Deephaven Community Core Quickstart
Deephaven Community Core can be installed with Docker or pip. Docker-installed Deephaven runs in a Docker container and requires Docker to be installed on your machine, while pip-installed Deephaven runs natively on your machine in a Python environment and requires the pip package manager. If you don't have a preference, we recommend starting with Docker.
1. Install and Launch Deephaven
With Docker
Install and launch Deephaven via Docker with a one-line command:
docker run --rm --name deephaven -p 10000:10000 -v data:/data --env START_OPTS="-Dauthentication.psk=YOUR_PASSWORD_HERE" ghcr.io/deephaven/server:latest
Replace "YOUR_PASSWORD_HERE" with a more secure passkey to keep your session safe.
For additional configuration options, see the install guide for Docker.
With Pip
For pip-installed Deephaven, we recommend using a Python virtual environment to decouple and isolate Python installs and associated packages.
To install Deephaven with pip, you must have Java installed on your computer. See this guide for OS-specific instructions.
To install Deephaven, install the deephaven-server
Python package:
pip3 install deephaven-server
Then, launch Deephaven:
deephaven server --jvm-args "-Xmx4g -Dauthentication.psk=YOUR_PASSWORD_HERE"
Replace "YOUR_PASSWORD_HERE" with a more secure passkey to keep your session safe.
For more advanced configuration options, see our pip installation guide. This includes an additional instruction needed for users on an M2 Mac.
If you prefer not to use Docker or pip, you can install Deephaven natively.
2. The Deephaven IDE
Navigate to http://localhost:10000/ and enter your password in the token field:
You're ready to go! The Deephaven IDE is a fully-featured scripting IDE. Here's a brief overview of some of its basic functionalities.
- Write and execute commands
Use this console to write and execute Python and Deephaven commands.
- Create new notebooks
Click this button to create new notebooks where you can write scripts.
- Edit active notebook
Edit the currently active notebook.
- Run entire notebook
Click this button to execute all of the code in the active notebook, from top to bottom.
- Run selected code
Click this button to run only the selected code in the active notebook.
- Save your work
Save your work in the active notebook. Do this often!

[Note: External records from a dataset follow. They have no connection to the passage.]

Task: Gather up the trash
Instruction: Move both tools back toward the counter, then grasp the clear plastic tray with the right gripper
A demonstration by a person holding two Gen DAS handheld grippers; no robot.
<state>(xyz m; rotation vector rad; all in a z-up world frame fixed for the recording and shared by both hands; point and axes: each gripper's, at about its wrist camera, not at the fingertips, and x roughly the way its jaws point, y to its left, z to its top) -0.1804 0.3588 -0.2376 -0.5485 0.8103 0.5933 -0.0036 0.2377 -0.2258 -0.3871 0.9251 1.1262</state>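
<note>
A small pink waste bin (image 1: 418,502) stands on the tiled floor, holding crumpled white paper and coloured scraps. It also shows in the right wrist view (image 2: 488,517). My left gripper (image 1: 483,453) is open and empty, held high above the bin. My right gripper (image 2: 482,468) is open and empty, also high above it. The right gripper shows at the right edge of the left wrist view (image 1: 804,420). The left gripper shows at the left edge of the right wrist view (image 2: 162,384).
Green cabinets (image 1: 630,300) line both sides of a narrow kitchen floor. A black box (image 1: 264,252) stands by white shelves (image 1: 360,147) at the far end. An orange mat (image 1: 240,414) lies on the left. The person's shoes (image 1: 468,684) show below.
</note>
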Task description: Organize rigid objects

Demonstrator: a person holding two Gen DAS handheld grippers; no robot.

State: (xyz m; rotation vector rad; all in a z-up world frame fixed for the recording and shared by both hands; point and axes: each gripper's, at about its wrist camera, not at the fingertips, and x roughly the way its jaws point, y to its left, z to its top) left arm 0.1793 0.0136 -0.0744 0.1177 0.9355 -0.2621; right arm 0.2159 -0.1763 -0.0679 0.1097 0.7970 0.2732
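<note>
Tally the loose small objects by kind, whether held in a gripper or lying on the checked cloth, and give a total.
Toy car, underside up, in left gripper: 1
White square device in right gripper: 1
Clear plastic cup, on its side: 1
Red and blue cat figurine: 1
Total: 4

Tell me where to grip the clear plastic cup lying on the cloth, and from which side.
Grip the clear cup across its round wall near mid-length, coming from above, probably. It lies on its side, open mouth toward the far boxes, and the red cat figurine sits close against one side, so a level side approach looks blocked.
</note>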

To learn more about the Deephaven IDE, check out the navigating the UI guide for a tour of the available menus and tools, and the accompanying guides on graphical column manipulation, the IDE chart-builder, and more.
Now that you have Deephaven installed and open, the rest of this guide will briefly highlight some key features of using Deephaven.
For a more exhaustive introduction to Deephaven and an in-depth exploration of our design principles and APIs, check out our Crash Course series.
3. Import static and streaming data
Deephaven empowers users to wrangle static and streaming data with ease. It supports ingesting data from CSV files, Parquet files, and Kafka streams.
Load a CSV
Run the command below inside a Deephaven console to ingest a million-row CSV of crypto trades. All you need is a path or URL for the data:
from deephaven import read_csv
crypto_from_csv = read_csv(
"https://media.githubusercontent.com/media/deephaven/examples/main/CryptoCurrencyHistory/CSV/CryptoTrades_20210922.csv"
)
- crypto_from_csv
The table widget now in view is highly interactive:
- Click on a table and press Ctrl + F (Windows) or ⌘F (Mac) to open quick filters.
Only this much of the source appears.